> _Data_:
──────────────────────────────

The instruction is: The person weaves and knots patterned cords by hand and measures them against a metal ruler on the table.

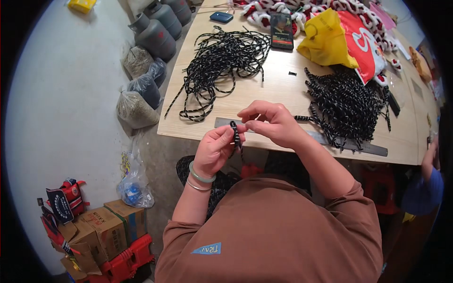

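Left hand (214,149) pinches looped black-and-white cord (235,129); right hand (277,124), at two o'clock, grip indeterminable; slackened pinch could unravel loops.

Woven cord (235,133), metal ruler (373,149).

A plain, pale bluish-grey wall (61,113) fills the left side of the frame, softly lit. Along its foot, a strip of dull grey floor (165,147) shows. Grey gas cylinders (158,41) stand at upper left, with filled plastic bags (137,109) below them in the picture. Cardboard boxes (104,230) sit at lower left. A light wood-grained table (281,87) spans the upper middle and right.
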Tool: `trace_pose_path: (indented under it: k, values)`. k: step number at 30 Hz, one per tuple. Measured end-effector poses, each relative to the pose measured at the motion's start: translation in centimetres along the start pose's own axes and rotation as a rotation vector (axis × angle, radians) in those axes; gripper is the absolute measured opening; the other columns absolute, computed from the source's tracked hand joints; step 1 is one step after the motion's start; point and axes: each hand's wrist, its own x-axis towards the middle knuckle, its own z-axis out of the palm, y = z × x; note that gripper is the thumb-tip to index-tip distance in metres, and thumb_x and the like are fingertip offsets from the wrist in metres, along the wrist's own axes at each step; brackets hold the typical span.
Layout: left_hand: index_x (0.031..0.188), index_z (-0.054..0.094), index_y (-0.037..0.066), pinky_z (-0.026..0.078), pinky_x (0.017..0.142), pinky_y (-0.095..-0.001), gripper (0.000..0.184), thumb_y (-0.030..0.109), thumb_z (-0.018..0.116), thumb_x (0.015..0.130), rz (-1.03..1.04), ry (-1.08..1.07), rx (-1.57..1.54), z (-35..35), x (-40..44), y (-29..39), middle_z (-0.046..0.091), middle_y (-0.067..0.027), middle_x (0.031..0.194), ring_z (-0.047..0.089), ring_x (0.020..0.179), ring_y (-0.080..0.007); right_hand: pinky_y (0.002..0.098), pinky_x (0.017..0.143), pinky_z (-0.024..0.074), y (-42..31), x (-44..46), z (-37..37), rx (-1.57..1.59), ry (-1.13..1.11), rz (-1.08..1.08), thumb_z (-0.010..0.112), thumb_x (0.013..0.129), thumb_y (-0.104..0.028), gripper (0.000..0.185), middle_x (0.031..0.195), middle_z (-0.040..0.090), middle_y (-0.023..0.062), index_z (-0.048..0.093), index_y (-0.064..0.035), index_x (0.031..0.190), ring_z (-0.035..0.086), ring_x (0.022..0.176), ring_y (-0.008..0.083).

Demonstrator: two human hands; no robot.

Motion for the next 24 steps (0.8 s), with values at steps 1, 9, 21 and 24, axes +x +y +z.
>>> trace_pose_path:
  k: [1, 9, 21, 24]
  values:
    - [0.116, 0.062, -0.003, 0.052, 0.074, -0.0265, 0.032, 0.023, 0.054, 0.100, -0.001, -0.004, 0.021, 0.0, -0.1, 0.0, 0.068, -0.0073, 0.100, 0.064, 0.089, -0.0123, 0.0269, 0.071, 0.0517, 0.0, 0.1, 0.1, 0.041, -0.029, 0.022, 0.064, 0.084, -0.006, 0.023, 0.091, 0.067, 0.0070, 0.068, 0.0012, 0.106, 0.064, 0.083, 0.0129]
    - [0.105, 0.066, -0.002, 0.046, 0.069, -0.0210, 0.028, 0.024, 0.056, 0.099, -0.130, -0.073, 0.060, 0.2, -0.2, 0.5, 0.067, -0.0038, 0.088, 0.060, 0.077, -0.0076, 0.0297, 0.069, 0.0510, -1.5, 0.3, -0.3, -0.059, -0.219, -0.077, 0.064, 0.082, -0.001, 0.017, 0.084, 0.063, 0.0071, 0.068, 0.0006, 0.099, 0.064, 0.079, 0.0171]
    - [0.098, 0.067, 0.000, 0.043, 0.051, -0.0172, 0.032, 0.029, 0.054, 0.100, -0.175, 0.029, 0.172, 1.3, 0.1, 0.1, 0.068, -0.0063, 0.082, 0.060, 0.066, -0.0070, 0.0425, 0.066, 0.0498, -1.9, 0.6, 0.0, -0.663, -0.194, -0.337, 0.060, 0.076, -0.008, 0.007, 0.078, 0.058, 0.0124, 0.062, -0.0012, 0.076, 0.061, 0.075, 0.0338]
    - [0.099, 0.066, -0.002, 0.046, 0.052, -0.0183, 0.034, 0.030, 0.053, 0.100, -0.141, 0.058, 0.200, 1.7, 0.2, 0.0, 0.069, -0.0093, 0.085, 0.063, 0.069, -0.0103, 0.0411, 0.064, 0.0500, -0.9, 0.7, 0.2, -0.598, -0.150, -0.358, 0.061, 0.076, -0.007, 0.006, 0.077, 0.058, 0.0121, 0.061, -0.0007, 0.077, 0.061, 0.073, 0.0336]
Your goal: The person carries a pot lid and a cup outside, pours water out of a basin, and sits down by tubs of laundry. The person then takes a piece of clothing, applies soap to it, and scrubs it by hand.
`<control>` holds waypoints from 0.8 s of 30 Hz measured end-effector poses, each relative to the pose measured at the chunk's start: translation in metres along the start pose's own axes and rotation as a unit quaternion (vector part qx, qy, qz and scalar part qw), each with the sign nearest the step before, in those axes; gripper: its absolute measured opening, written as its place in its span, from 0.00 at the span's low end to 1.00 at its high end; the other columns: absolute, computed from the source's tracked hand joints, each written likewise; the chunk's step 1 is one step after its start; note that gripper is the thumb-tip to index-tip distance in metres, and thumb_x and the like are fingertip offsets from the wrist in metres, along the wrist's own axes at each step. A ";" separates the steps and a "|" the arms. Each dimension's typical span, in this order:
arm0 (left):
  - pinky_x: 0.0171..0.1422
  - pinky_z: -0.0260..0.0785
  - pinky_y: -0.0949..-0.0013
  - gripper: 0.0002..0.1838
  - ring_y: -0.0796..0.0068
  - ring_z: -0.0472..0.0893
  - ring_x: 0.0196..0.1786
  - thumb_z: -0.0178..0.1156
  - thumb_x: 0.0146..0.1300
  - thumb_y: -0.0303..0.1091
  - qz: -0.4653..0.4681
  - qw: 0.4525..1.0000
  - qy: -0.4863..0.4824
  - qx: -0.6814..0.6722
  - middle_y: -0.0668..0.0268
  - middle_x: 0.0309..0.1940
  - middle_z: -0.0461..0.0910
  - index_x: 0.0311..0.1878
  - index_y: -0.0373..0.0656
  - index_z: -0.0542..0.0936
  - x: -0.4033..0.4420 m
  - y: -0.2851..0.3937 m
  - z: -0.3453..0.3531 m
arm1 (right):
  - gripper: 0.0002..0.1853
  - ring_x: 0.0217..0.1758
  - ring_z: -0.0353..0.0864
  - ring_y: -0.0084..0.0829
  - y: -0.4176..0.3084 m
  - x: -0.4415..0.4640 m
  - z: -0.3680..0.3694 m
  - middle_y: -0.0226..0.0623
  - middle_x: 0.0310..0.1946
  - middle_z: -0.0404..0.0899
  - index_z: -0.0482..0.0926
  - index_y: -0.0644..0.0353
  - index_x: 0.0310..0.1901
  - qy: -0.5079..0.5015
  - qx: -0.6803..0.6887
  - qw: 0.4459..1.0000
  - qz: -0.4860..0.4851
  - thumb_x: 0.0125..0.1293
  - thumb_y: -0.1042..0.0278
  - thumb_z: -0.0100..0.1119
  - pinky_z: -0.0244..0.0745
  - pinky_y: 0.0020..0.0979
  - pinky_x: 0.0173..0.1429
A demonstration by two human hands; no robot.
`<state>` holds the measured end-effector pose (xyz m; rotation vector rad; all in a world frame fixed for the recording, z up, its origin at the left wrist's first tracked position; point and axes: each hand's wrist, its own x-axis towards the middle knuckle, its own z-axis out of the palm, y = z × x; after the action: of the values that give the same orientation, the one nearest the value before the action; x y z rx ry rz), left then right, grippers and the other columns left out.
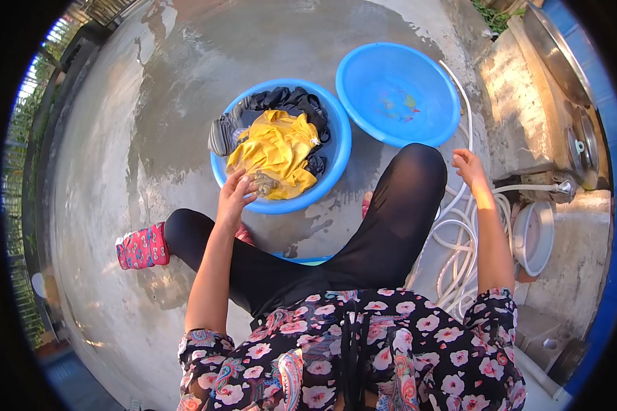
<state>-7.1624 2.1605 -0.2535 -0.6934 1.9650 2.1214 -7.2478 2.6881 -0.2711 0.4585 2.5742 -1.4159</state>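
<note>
A blue tub (339, 164) stands before me with wet laundry in it. On top lies a yellow garment (277, 147), with black clothes (291, 101) and a grey striped cloth (221, 135) around it. My left hand (234, 194) hovers at the tub's near left rim, fingers loosely apart, by the yellow garment's edge; whether it touches the cloth I cannot tell. Beside my right knee my right hand (469, 168) is raised, fingers loosely bent and nothing visible in them. It is nearest to a white hose (470, 127).
A second blue basin (363, 113) with a coloured print on its bottom sits at the back right. Loops of hose lie on the right, near a pale bowl (533, 240) and a metal pan (559, 51). A red patterned item (142, 245) is beside my left knee. The concrete floor (110, 171) is partly wet.
</note>
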 end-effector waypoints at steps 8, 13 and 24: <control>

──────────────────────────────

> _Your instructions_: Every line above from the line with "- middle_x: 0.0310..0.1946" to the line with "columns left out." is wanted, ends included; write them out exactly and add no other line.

> _Written solution_:
  - middle_x: 0.0310..0.1946
  - middle_z: -0.0404..0.0899
  - index_z: -0.0482..0.0926
  - index_y: -0.0644..0.0353
  - index_x: 0.0310..0.1901
  - qy: -0.5079..0.5015
  - qx: -0.6803..0.6887
  - qw: 0.4459..1.0000
  - qz: -0.4860..0.4851
  - thumb_x: 0.0125..0.1293
  - thumb_y: -0.1042..0.0278
  - thumb_z: -0.0100..0.1119
  - pinky_z: -0.0244..0.0745
  - pinky_y: 0.0020..0.0979
  - pinky_x: 0.0173..0.1429
A demonstration by two human hands; no robot.
`<state>` holds the measured end-effector pose (xyz m; rotation vector rad; all in a world frame fixed for the recording, z up, its origin at the left wrist's first tracked position; point and axes: each hand's wrist, its own x-axis towards the middle knuckle, its own z-axis out of the palm, y = z × x; after the action: of the values that give the same orientation, the one nearest the value before the action; x y z rx ry rz), left then right, grippers and the other columns left out.

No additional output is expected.